> _Instructions to follow_
Which of the lines below hold "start"? Please return each one.

━━━━━ Given data ━━━━━

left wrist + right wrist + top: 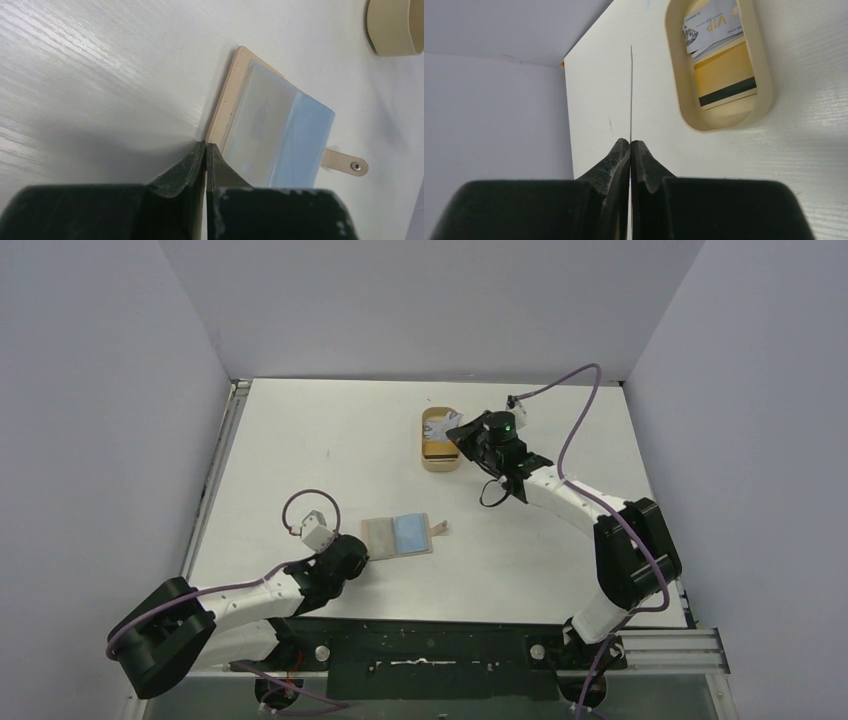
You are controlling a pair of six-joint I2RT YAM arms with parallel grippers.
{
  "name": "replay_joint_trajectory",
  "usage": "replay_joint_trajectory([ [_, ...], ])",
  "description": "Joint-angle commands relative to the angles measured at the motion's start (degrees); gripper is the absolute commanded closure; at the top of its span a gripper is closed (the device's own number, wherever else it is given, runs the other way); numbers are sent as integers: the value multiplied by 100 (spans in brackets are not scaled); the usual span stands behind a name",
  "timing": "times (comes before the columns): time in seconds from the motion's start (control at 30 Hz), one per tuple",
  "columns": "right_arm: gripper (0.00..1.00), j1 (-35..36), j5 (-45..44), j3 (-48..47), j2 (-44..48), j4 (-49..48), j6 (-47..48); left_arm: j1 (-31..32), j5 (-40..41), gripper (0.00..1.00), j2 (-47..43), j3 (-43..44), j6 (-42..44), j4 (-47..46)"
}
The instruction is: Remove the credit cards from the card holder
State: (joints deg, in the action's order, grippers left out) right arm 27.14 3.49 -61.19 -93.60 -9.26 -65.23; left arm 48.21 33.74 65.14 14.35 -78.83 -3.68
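Note:
The card holder [385, 536] lies open and flat on the table, a beige-tan wallet with a strap tab [438, 529]. A light blue credit card [410, 532] shows in its right half. In the left wrist view the holder [231, 100] shows clear sleeves over the blue card [305, 140]. My left gripper [361, 546] is shut, and its tips [206, 144] touch the holder's near corner. My right gripper [460, 433] hangs beside the tan dish, shut on a thin card [631, 90] seen edge-on.
The oval tan dish [441, 464] stands at the back centre. In the right wrist view the dish [719, 125] holds a white card [711, 25] and a yellow card with a black stripe [724, 75]. Grey walls close in the table on three sides.

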Motion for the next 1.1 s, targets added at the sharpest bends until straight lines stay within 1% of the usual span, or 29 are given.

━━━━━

> _Task answer_
  "description": "Joint-angle commands relative to the angles measured at the motion's start (degrees); gripper is the absolute commanded closure; at the top of its span a gripper is closed (the device's own number, wherever else it is given, runs the other way); numbers are sent as integers: the value multiplied by 100 (spans in brackets are not scaled); the usual span stands behind a name",
  "timing": "times (comes before the columns): time in seconds from the motion's start (control at 30 Hz), one per tuple",

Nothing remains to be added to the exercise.